The use case for this project was: “As a drafter, I want to have the first draft of an explanatory note generated for me. It should be accurate and relevant in its summary of what the provisions of a Bill or the Bill itself means.”

Catalyst explored a solution that could:

  • Produce human-quality first drafts meeting their strict guidelines.
  • Generate drafts accurate enough for legal experts to review efficiently.
  • Achieve data sovereignty (meaning no data is sent to overseas AI providers or subject to foreign data retention laws) due to handling sensitive draft legislation.
  • Integrate with existing workflows without forcing operational changes.

R&D approach to identifying the right AI solution for PCO

Our team of AI strategists and engineers started by mapping PCO's internal processes to understand exactly how their drafters worked. This foundation enabled us to design a proof of concept solution that fitted their workflow versus forcing them to change how they operated.

We then worked with PCO to run three targeted experiments that would answer key questions:

Can AI produce quality first drafts for human review?

Initial attempts at getting AI to review entire bills showed room for improvement, with output still requiring significant human review. Giving the AI clearer instructions and guidelines worked much better for simpler amendments, but larger, more complex bills still needed work.

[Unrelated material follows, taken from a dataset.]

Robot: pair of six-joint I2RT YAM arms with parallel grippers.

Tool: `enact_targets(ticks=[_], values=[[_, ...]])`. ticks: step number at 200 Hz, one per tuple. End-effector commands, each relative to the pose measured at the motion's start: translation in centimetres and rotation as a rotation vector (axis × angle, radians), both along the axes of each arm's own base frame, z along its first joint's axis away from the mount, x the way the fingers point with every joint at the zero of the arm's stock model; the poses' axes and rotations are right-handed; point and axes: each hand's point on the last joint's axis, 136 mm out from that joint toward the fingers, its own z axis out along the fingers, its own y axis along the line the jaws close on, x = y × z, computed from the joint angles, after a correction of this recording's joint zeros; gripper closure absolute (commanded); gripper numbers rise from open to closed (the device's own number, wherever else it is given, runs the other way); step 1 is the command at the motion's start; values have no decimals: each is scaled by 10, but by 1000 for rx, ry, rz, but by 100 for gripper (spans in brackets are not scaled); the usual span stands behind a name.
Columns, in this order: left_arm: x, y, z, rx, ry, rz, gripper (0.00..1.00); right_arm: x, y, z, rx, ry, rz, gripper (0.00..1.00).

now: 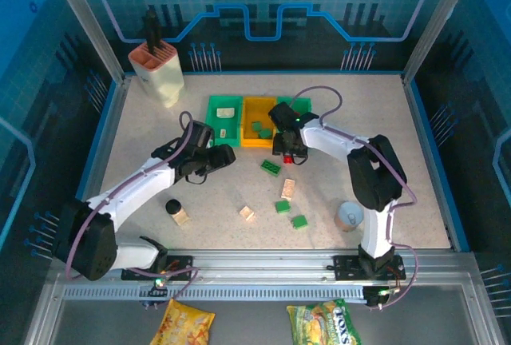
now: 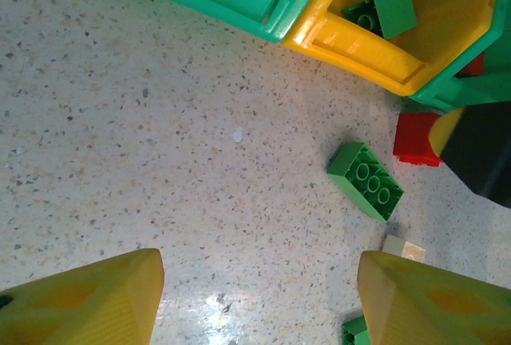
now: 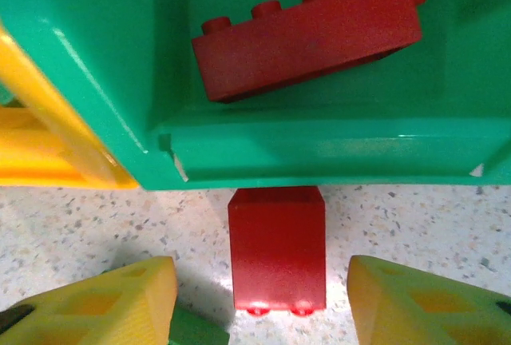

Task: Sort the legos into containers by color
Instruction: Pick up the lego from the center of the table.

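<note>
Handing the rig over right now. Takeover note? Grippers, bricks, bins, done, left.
Left gripper: open, empty, over bare table.
Right gripper: open, fingers either side of a red brick on the table by the right green bin; not gripped yet.
Done: cream bricks in the left green bin, green bricks in the yellow bin, red bricks in the right one.
Left: that red brick, three loose green bricks, two loose cream bricks.

Green bin (image 3: pixel 319 149) blocks ahead (sides free).
</note>
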Motion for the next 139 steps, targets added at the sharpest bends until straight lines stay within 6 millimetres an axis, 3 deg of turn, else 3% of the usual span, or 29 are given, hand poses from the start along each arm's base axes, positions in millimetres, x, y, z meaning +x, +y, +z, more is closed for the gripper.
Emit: enact_targets(ticks=[1, 76, 139], values=[[-8, 10, -3, 29, 6, 6, 34, 6, 0, -7, -22, -21, -33, 43], [-8, 11, 0, 23, 3, 10, 34, 4, -1, -17, -44, -3, -22, 60], [-7, 10, -1, 17, 3, 14, 34, 1, -5, 6, -44, -32, -3, 65]])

The breakthrough came when we broke down the task. Instead of asking AI to handle entire bills, we processed each clause individually. This approach removed the limitations and enabled PCO to effectively process any type of legislation.

What’s the best AI model and approach?

We tested AI models of various sizes (from smaller 8B to larger 70B versions), and determined the trade-offs between accuracy and cost.

Larger models gave better responses but also raised an important concern: system bias. This is where people might trust the AI output too much. To address this, we built in ways for drafters to compare multiple options and maintain their critical judgement when reviewing drafts.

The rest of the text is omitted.